[Goal of the exercise]: Lines in the listing below containing the string "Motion" are to be identified and copied.

[Information supplied]:
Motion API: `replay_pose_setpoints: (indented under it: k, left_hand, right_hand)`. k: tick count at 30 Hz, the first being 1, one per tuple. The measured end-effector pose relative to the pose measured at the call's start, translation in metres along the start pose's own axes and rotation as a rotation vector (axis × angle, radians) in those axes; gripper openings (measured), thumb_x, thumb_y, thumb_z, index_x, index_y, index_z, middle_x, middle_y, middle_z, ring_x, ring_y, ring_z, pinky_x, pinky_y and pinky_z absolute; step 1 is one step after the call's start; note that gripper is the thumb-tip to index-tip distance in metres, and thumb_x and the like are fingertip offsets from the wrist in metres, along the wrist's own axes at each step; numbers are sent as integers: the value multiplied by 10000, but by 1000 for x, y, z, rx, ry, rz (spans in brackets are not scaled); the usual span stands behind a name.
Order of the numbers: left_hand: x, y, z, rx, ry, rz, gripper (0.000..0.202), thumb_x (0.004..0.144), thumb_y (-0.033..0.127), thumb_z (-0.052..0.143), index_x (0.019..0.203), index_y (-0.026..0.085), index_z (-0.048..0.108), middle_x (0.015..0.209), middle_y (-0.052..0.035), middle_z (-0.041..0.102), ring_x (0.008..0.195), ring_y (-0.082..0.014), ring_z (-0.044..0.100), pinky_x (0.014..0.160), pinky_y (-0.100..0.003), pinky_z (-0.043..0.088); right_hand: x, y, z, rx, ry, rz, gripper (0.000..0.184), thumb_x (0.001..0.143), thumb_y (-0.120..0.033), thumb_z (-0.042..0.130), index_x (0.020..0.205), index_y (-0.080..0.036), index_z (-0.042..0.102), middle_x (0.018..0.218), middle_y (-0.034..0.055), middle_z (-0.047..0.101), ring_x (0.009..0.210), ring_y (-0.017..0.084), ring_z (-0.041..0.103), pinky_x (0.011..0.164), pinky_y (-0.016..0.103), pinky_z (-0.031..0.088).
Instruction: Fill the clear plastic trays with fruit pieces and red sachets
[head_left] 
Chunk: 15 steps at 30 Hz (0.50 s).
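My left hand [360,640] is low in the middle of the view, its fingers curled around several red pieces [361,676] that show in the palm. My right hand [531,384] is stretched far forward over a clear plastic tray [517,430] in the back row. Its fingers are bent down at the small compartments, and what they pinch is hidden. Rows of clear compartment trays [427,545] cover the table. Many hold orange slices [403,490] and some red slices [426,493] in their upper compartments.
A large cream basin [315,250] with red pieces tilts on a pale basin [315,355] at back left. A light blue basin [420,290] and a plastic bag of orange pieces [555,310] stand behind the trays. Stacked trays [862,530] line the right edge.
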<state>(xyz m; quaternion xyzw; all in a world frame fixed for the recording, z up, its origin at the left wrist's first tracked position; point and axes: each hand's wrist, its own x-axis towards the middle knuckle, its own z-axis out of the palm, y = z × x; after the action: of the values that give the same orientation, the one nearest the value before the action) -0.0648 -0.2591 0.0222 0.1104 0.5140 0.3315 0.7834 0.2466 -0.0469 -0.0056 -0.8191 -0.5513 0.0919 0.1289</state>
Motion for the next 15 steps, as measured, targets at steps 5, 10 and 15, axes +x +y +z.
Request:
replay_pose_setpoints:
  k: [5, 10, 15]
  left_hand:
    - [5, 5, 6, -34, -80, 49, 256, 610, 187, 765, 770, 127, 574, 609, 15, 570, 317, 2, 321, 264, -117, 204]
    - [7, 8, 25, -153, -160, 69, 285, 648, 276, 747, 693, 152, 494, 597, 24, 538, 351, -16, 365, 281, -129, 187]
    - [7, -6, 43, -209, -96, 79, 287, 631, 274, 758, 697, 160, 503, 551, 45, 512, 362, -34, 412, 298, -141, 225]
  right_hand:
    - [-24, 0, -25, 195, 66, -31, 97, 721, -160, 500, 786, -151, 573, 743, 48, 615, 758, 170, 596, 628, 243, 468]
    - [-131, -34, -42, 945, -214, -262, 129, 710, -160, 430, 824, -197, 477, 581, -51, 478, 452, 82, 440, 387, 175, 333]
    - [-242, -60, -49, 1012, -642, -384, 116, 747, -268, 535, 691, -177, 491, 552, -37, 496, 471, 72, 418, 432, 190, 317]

[Response area]:
Motion API: `replay_pose_setpoints: (indented under it: k, left_hand, right_hand)`. k: tick count at 30 Hz, the first being 1, one per tuple. The measured end-effector pose relative to the pose measured at the call's start, translation in metres along the start pose's own axes and rotation as a rotation vector (axis × angle, radians) in those axes; gripper openings (measured), thumb_x, thumb_y, thumb_z, index_x, index_y, index_z, middle_x, middle_y, middle_z, ring_x, ring_y, ring_z, pinky_x, pinky_y and pinky_z absolute; step 1 is one step after the call's start; note that gripper is the thumb-tip to index-tip distance in metres, and thumb_x and the like are fingertip offsets from the wrist in metres, along the wrist's own axes at each step; numbers are sent as integers: the value multiplied by 10000, but by 1000 for x, y, z, rx, ry, rz (spans in brackets are not scaled); the usual span stands behind a name.
Motion for the next 15 steps, as measured, targets at steps 5, 10 and 15, axes +x +y +z.

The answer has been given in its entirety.